I have some work planned to make the extend function easier to use - if you could let me know what went wrong that you needed to fix that would be quite helpful.

My best guess at the moment is that your model is struggling to estimate the effect because the two repeated observations are too close together for any differential change to be obvious. You could test this by extending along your time variable.

tmharrison commented 6 years ago

I am not sure why my attempt to use the extend function did not work at first, I think it was an error on my part and not a problem with the function itself.

Thank you for the suggestion about extending along the time variable to test if more follow-ups are needed to power the model. It makes sense and I will try it!

I used the approach I described in my original post (with the successful application of extend to model a larger number of subjects this time) to predict a different DV that differs between my two groups more obviously -- in this case my model1 had 35% power and and model2 (with along="subject" n=125) had 82% power. I used powerCurve to plot model2. Is this approach sound to make a claim about sample size needed for this type of effect (group*time interaction)?
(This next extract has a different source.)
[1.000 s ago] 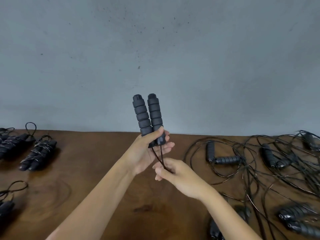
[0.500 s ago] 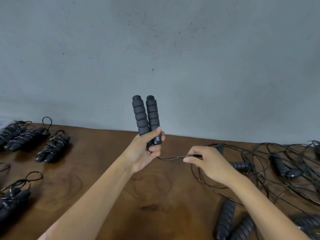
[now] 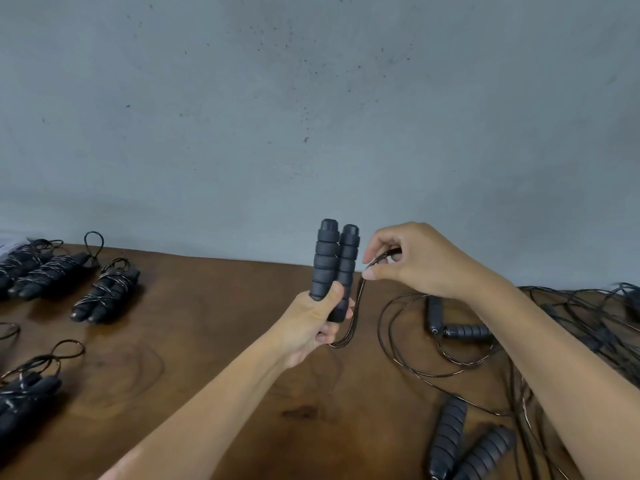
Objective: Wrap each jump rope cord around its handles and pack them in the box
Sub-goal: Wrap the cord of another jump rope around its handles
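My left hand [image 3: 311,327] grips the lower ends of two black ribbed jump rope handles [image 3: 332,265], held upright side by side above the table. Their thin dark cord [image 3: 353,313] loops out below my left fingers and rises to my right hand [image 3: 415,261], which pinches it between thumb and fingers just right of the handle tops. No box is in view.
Several wrapped rope bundles [image 3: 107,292] lie on the left of the brown wooden table [image 3: 207,341]. Loose handles [image 3: 464,330] and tangled cords [image 3: 588,327] cover the right side, with two more handles [image 3: 464,441] near the front right. A grey wall stands behind.
My right hand, pinching the cord, has swung from below the handles out to the right and then up beside their tops. The view has shifted, showing more of the wrapped bundles on the left.
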`<action>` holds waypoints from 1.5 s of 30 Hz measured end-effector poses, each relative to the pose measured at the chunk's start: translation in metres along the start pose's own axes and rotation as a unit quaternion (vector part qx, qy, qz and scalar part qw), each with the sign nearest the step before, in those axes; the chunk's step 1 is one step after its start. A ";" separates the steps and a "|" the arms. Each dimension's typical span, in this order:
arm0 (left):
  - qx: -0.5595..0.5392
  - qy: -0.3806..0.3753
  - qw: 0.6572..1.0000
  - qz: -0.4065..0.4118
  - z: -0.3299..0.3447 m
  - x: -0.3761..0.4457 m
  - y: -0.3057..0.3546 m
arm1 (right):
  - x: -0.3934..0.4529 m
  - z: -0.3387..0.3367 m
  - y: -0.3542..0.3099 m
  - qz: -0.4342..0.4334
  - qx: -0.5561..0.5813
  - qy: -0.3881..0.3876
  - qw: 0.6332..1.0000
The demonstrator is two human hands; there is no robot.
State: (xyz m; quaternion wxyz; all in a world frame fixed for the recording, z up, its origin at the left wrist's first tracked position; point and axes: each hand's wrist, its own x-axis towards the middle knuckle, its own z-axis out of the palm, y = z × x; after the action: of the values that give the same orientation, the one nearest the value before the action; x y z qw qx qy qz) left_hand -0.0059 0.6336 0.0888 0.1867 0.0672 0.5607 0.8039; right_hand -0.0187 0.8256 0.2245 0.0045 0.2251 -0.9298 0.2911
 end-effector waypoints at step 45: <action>-0.023 -0.015 0.997 0.066 0.029 -0.031 0.000 | 0.022 0.039 0.038 -0.017 0.055 -0.241 0.969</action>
State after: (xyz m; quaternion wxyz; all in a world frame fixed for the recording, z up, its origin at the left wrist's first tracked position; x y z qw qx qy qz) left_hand 0.0322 0.6475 0.1027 0.1427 0.1119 0.5338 0.8259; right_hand -0.0493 0.8226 0.1744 -0.2271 0.3038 -0.8822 0.2791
Thanks for the great toolset.

pitakakariki commented 6 years ago

It sounds like you're on the right track.

I'd recommend thinking carefully about what sort of minimum effect size you want to be able to detect though (that's what the observed power warning above is about). Remember that 80% isn't really great in terms of power - I prefer to treat it as an "acceptable" benchmark for a "worst case" small effect size.

Note that the power simulation is only as good as the model and parameter values fed into it. It's usually worthwhile to play around with some of the parameters to make sure you're result's not too sensitive to departures from the pilot values.

tmharrison commented 6 years ago

Makes sense. Thanks for the very good advice and for being so responsive!